Originally posted by Zim:
>which grep
/usr/bin/grep
That's okay.

I now tend to believe, that your files contain lines like

blah blah blah (no keyword on line)

and grep finds them looking for lines containing the keyword "keyword" showing you:

file1: blah blah blah (no keyword on line)

-
     
Zim  (op)
Senior User
Join Date: Apr 2001
Location: Cary, NC
Status: Offline
Reply With Quote
Feb 17, 2003, 02:57 PM
 
Originally posted by Moonray:
That's okay.

I now tend to believe, that your files contain lines like

blah blah blah (no keyword on line)

and grep finds them looking for lines containing the keyword "keyword" showing you:

file1: blah blah blah (no keyword on line)

-
Um, was there a explanation in there of why grep is finding these NON-matching lines, or are you just saying you believe I am seeing it??

Cheers,
Mike
     
Mac Enthusiast
Join Date: Nov 2001
Location: Adelaide, South Australia
Status: Offline
Reply With Quote
Feb 17, 2003, 11:17 PM
 
How about an example? That is,
a line where grep matches and the
command you're executing to try
and find those matches. Not that
I *want* to read your old email
messages!!

[[Offhand remark: watch out for the size of the lines involved. Maybe they're longer than grep is printing out, and the match is further along?]]

Cheers,
Paul
     
Zim  (op)
Senior User
Join Date: Apr 2001
Location: Cary, NC
Status: Offline
Reply With Quote
Feb 18, 2003, 09:27 AM
 
Originally posted by Paul McCann:
How about an example? That is,
a line where grep matches and the
command you're executing to try
and find those matches. Not that
I *want* to read your old email
messages!!

[[Offhand remark: watch out for the size of the lines involved. Maybe they're longer than grep is printing out, and the match is further along?]]

Cheers,
Paul
Fair enough...

example.... (this is real)

> grep -c zzzzzzzxxxxzzzyy *

(I figure the odds of that string appearing are pretty low, eh?)
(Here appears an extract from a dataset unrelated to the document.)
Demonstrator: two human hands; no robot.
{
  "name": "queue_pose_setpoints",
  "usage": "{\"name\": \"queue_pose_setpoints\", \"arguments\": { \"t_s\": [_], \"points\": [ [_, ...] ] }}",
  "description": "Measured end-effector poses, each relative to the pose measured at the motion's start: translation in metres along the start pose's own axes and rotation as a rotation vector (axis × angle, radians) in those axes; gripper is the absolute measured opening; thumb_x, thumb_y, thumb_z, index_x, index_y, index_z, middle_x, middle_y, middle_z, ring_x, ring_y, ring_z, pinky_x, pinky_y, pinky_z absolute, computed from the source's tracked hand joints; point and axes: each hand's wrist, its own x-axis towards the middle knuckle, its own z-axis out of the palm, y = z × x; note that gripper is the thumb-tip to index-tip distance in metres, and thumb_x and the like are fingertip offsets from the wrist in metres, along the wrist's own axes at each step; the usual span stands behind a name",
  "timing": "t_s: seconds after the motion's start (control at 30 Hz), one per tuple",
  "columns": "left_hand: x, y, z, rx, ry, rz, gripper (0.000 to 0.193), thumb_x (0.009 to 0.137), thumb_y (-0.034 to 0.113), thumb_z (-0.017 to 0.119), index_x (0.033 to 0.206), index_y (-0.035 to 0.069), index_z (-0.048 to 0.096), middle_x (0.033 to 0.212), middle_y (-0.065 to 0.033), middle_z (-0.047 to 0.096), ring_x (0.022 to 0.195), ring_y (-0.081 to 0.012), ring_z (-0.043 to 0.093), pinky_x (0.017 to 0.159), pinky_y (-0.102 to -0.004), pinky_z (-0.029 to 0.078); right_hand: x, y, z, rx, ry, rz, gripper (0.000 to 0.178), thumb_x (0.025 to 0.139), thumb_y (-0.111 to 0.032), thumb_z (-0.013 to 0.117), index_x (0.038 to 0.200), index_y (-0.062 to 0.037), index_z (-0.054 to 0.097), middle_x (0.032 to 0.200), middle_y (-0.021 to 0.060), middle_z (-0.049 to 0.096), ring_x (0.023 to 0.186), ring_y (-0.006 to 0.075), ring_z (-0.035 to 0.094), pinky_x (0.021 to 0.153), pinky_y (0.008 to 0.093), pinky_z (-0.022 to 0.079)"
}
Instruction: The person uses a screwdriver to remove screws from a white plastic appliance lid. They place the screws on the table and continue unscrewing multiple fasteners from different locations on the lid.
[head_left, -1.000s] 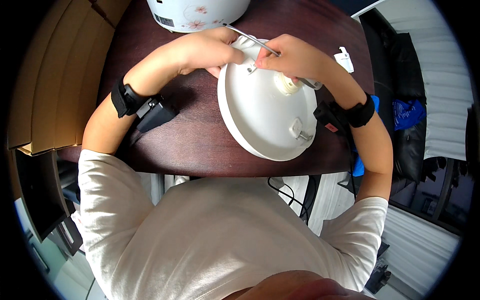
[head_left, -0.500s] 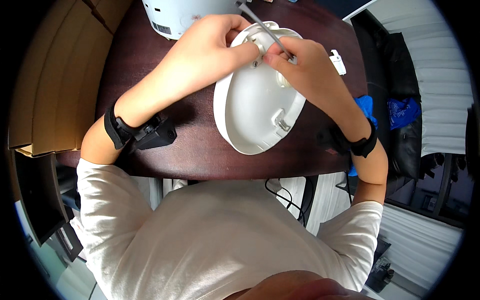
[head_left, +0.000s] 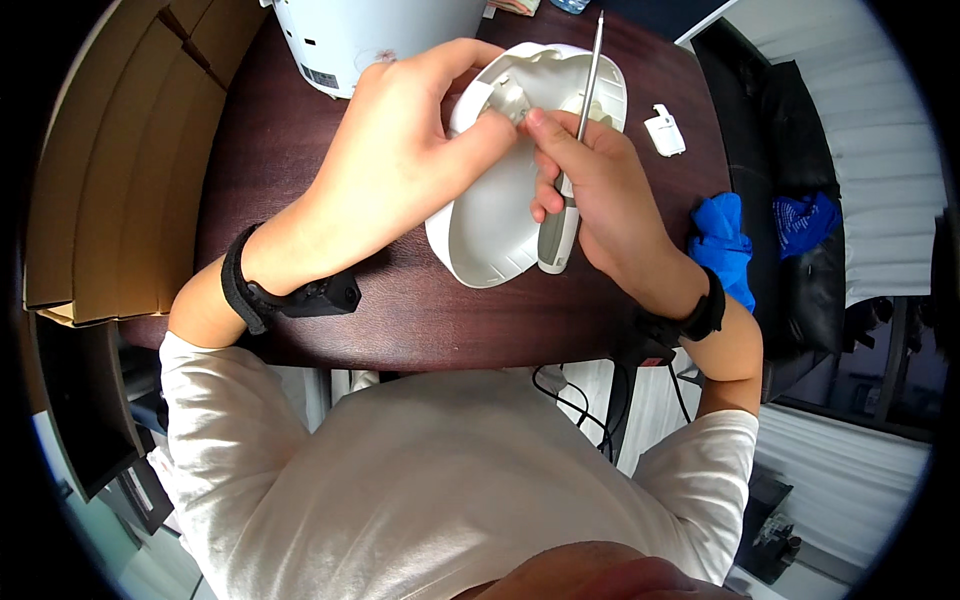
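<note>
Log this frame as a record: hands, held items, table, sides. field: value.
Left grip: closed on the rim of a white, shallow, rounded plastic cover
Right grip: holding a grey-handled screwdriver with a slim metal shaft
Screwdriver shaft: points away from the person
Right thumb tip: close to the left thumb, over the cover; contact unclear
Surface: dark reddish-brown table
On table, far side: large white rounded appliance with flower print
On table, right: small white plastic piece
Left side: brown cardboard boxes
</note>
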Motion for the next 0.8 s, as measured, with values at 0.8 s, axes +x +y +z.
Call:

several results (much truncated, I have 100's of email files)

summaries:29
holt576:1
waterfall406:9

Now

>grep -c zzzzzzzxxxxzzzyy summaries
0
>grep -c zzzzzzzxxxxzzzyy tholt576
0
>grep -c zzzzzzzxxxxzzzyy waterfall406
0

Further, I open the file (waterfall406) in vi and do a search for even one zz pair...

"Pattern not found"

If I check just these three files...

>grep -c zzzzzzzxxxxzzzyy waterfall406 tholt576 summaries
summaries:0
tholt576:0
waterfall406:0


I'm wondering if it some kind of overloading on the search. piping ls -1 into a file, I find that I have 476 files in my Mail directory.

Doing a

grep -c zzzzzzzxxxxzzzyy * | grep -v 0 > tout

to find all non-zero matches, claims that 143 (of 476) files have this string (obviously they do not).

I have not done as much testing, but think I am not seeing this in directories with fewer files.

Experiment #2...

I copy the same 3 (of many) offending files into their own directory (~/tmp2)

>grep -c zzzzzzzxxxxzzzyy *
summaries:0
tholt576:0
waterfall406:0

So, next I tried adding files to the directory...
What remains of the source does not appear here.